Task objective: Each and every line below goes into your answer unchanged, but leave out the images.

Data excerpt:
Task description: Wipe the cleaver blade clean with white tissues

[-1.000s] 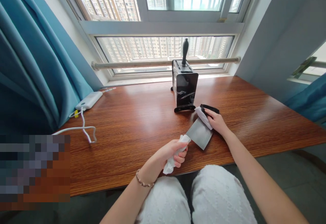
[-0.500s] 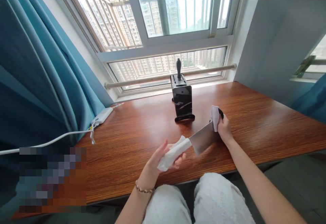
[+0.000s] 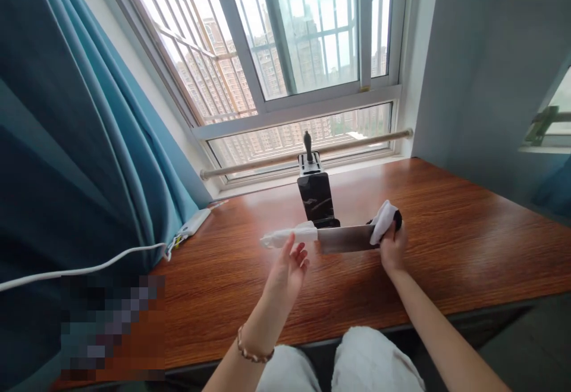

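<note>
My right hand (image 3: 392, 248) is closed round the black handle of a cleaver (image 3: 345, 238), with a white tissue (image 3: 382, 228) wrapped between my fingers and the handle. The broad steel blade points left, level above the wooden desk (image 3: 468, 249). My left hand (image 3: 289, 264) is at the blade's far end, fingers partly spread, and pinches a second white tissue (image 3: 289, 236) against the blade tip. A black knife block (image 3: 314, 193) with one dark handle standing in it sits just behind the cleaver.
A white power bank (image 3: 195, 222) with a white cable (image 3: 89, 264) lies at the desk's left, by the teal curtain (image 3: 80, 142). A window with a rail (image 3: 307, 151) runs along the back, and a grey wall stands at the right.
The cleaver has been lifted from a slant near the desk to level and higher. My left hand has opened up and moved with its tissue to the blade tip. The view has tilted upward.
</note>
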Demonstrator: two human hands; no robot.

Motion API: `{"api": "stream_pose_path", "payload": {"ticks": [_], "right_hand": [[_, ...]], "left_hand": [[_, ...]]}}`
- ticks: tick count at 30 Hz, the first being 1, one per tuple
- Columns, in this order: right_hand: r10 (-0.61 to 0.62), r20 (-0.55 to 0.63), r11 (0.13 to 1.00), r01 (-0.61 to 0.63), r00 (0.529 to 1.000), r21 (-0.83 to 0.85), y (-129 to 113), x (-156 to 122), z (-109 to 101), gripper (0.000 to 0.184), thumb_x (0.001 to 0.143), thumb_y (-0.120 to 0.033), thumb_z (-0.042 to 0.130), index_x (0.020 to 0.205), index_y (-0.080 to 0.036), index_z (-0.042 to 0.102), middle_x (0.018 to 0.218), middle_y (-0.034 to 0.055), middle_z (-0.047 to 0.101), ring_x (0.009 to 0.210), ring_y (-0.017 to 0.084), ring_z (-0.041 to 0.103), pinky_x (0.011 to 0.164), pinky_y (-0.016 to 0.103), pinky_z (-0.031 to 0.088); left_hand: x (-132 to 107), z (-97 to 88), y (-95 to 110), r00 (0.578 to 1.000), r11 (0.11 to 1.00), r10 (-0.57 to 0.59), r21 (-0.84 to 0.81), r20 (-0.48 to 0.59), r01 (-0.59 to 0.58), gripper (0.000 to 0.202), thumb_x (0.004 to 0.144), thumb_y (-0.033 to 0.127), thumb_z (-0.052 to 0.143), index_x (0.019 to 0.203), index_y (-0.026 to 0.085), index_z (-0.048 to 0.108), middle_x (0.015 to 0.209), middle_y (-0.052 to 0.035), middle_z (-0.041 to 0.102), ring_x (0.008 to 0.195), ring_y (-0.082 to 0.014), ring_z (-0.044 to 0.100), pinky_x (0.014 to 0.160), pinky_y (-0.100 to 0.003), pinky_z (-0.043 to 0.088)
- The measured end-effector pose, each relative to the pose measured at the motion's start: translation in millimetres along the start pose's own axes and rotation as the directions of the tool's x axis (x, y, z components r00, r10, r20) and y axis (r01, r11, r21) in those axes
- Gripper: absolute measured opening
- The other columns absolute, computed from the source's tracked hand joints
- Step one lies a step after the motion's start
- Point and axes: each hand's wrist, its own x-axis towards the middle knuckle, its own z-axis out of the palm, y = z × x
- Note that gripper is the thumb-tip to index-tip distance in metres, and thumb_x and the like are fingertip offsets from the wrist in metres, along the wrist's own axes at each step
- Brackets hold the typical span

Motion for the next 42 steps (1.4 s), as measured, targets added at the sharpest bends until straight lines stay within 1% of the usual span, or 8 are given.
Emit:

Result of the exercise:
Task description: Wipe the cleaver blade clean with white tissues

[-1.000s] 
[-0.500s] 
[+0.000s] 

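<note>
My right hand (image 3: 392, 248) is closed round the black handle of a cleaver (image 3: 345, 238), with a white tissue (image 3: 382, 228) wrapped between my fingers and the handle. The broad steel blade points left, level above the wooden desk (image 3: 468, 249). My left hand (image 3: 289, 264) is at the blade's far end, fingers partly spread, and pinches a second white tissue (image 3: 289, 236) against the blade tip. A black knife block (image 3: 314, 193) with one dark handle standing in it sits just behind the cleaver.
A white power bank (image 3: 195, 222) with a white cable (image 3: 89, 264) lies at the desk's left, by the teal curtain (image 3: 80, 142). A window with a rail (image 3: 307, 151) runs along the back, and a grey wall stands at the right.
The cleaver has been lifted from a slant near the desk to level and higher. My left hand has opened up and moved with its tissue to the blade tip. The view has tilted upward.
</note>
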Demonstrator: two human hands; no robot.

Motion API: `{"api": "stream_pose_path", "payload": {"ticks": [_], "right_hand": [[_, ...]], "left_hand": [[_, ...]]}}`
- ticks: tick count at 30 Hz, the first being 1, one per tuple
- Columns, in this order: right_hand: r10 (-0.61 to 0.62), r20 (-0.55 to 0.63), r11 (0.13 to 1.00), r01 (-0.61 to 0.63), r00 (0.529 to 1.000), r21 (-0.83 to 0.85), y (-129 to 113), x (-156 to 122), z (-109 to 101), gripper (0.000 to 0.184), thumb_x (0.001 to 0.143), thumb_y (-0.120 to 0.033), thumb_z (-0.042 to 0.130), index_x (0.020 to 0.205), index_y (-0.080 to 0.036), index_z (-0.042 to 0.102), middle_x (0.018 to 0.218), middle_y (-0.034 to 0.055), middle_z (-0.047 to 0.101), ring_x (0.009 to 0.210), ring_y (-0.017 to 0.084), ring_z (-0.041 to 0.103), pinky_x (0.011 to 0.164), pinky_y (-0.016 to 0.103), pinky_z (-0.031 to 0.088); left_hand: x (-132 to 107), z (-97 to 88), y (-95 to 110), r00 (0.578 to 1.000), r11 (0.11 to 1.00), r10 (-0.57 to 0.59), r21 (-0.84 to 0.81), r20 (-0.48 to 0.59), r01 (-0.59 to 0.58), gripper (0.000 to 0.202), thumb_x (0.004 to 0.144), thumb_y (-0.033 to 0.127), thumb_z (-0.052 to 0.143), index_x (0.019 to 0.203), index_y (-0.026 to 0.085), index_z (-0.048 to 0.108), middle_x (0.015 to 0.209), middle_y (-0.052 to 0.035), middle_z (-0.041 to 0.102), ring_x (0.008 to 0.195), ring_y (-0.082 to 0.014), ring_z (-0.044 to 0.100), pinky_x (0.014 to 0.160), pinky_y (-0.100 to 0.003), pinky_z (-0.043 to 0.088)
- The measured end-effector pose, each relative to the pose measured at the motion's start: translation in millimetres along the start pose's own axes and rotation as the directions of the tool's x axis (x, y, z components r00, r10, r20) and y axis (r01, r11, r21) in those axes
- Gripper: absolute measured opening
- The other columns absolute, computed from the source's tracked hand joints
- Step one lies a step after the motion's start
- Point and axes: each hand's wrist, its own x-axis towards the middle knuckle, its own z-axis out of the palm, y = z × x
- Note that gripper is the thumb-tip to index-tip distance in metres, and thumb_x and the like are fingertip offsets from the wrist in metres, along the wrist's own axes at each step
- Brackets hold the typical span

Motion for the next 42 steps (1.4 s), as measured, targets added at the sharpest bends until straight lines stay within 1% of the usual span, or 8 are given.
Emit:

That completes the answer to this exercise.